When adopting a new LIS or middleware solution, laboratories frequently overlook the need for communication and training, says Edgington. “A lot of training may be done upfront, but it may not be adequate due to a lack of familiarity with the system,” he says. “In addition, the training given to new team members may not be nearly as extensive as the initial pre-go-live classes. Training needs to be ongoing, addressing issues as they arise. A seemingly very small mistake, such as the omission of certain information, can have big consequences down the line.”

Promotional character provides a friendly face for the Myla microbiology middleware solution by bioMérieux.

Promotional character provides a friendly face for the Myla microbiology middleware solution by bioMérieux.

As an example, Edgington cites instances when the lab has spent many hours trying to obtain correct source information about specimens submitted from an off-site location, in many cases days after the specimens arrived. “Sometimes this resulted in improper processing and the need to retest, and, most importantly, a delay in the delivery of proper care,” he says. “Of course, if we had received the correct information upfront, the specimens could have been processed correctly the first time around, and hours of effort could have been saved.”

For labs considering the implementation of LIS or middleware solutions, Edgington advises first making sure there is a good reason to do so. “Don’t add something that you don’t need,” he says. “Do your homework. That is, make sure you’re deeply involved in the pre-go-live work, and that you have thoroughly tested the systems. Train your team well before implementation, and point out the systems’ strengths and weaknesses. If you’re honest upfront, they’re much more likely to buy in. Get feedback from your staff. You may be able to resolve issues before they become serious, either through more training or by working with your vendor to make changes. It’s a partnership more than a customer-client relationship.”
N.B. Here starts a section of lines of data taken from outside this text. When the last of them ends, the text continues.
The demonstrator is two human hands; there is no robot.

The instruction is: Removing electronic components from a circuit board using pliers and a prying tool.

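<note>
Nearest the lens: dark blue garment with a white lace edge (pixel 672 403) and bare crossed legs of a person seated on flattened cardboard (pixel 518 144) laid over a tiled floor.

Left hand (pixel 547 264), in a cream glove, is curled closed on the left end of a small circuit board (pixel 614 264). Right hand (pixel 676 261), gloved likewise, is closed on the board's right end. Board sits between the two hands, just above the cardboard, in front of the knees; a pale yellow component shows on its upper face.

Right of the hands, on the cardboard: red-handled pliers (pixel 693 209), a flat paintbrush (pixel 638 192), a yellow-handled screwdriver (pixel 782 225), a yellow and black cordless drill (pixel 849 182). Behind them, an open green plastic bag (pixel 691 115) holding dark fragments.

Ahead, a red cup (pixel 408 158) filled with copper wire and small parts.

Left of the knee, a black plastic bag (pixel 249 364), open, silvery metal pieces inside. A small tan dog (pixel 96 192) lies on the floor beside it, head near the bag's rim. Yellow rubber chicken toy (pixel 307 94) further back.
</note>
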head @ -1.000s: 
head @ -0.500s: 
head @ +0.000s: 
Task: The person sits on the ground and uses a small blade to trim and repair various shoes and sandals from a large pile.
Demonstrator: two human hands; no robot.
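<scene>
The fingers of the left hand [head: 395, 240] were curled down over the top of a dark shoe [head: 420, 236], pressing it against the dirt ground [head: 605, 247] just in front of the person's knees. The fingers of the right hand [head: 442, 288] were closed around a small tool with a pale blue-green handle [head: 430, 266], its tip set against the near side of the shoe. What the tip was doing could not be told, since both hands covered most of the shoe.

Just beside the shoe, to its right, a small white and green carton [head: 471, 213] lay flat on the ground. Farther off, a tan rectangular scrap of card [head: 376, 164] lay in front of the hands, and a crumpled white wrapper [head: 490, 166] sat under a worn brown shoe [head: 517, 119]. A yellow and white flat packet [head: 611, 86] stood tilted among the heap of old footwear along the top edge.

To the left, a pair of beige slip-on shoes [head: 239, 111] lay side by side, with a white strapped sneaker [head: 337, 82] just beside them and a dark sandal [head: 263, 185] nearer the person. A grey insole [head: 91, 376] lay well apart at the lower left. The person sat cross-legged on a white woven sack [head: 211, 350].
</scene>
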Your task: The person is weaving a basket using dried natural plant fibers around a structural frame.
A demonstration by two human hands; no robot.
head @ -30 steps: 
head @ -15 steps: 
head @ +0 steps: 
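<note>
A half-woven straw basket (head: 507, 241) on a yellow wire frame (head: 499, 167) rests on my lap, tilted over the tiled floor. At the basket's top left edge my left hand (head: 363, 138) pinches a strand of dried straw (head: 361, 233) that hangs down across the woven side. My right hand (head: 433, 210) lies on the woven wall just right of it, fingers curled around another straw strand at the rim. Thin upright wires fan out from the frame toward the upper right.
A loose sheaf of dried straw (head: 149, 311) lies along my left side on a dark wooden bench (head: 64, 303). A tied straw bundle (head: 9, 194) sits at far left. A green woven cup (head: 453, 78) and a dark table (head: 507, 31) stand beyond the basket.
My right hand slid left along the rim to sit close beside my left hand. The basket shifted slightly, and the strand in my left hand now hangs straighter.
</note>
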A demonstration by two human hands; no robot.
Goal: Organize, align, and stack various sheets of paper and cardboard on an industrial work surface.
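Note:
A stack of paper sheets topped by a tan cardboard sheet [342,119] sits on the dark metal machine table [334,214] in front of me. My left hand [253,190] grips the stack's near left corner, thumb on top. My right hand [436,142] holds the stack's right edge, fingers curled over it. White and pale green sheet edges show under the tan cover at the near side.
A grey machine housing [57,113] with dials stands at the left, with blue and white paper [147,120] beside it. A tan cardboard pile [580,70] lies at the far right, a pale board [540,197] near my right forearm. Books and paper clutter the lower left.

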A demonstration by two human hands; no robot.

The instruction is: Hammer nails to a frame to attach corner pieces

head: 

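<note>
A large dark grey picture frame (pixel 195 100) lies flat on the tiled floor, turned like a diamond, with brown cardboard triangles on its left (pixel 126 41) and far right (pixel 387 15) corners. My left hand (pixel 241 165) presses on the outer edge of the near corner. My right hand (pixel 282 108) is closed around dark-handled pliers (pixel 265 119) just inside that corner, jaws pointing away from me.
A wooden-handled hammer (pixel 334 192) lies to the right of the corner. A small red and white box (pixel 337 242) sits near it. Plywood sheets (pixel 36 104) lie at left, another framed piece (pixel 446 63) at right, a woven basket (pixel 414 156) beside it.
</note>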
Information systems at King’s Daughters Medical Center have been fully integrated for quite some time. The center’s current LIS by Softlab went live in 1998, and its current health information system (HIS) by Epic Systems Corp, Verona, Wis, went live in 2008. But even before the current systems, the center has enjoyed a high level of integration. “Our HIS and LIS have been connected for more than 20 years,” notes Edgington. “We haven’t used paper in the microbiology lab since 1992.”

“Since going with Epic, our entire system is paperless,” says Edgington. “Softlab and Epic are available in both of our hospitals, and Epic is used in all of our health system’s facilities. That means that any doctor in the healthcare system has access to a patient’s records.”

Through Epic’s MyChart application, patients also have secure access to their own records, says Edgington.

With such integration in place, the processes of gathering, storing, recalling, and using patient data to guide therapy are essentially seamless, says Edgington. In the case of a patient who has acquired an infection, for instance, test results are available in both the HIS and LIS on a real-time basis. The system’s TheraDoc application (TheraDoc Inc, Salt Lake City) pulls information from the LIS and HIS and alerts physicians and the pharmacy of any needed antibiotic changes, while also alerting the infection control department of any identification concerns.

“Although we’re not finished, we are pretty far along in the integration of our information systems,” says Edgington. But new issues may arise at any time. “This weekend, we’re upgrading our LIS to meet the new meaningful use requirements.”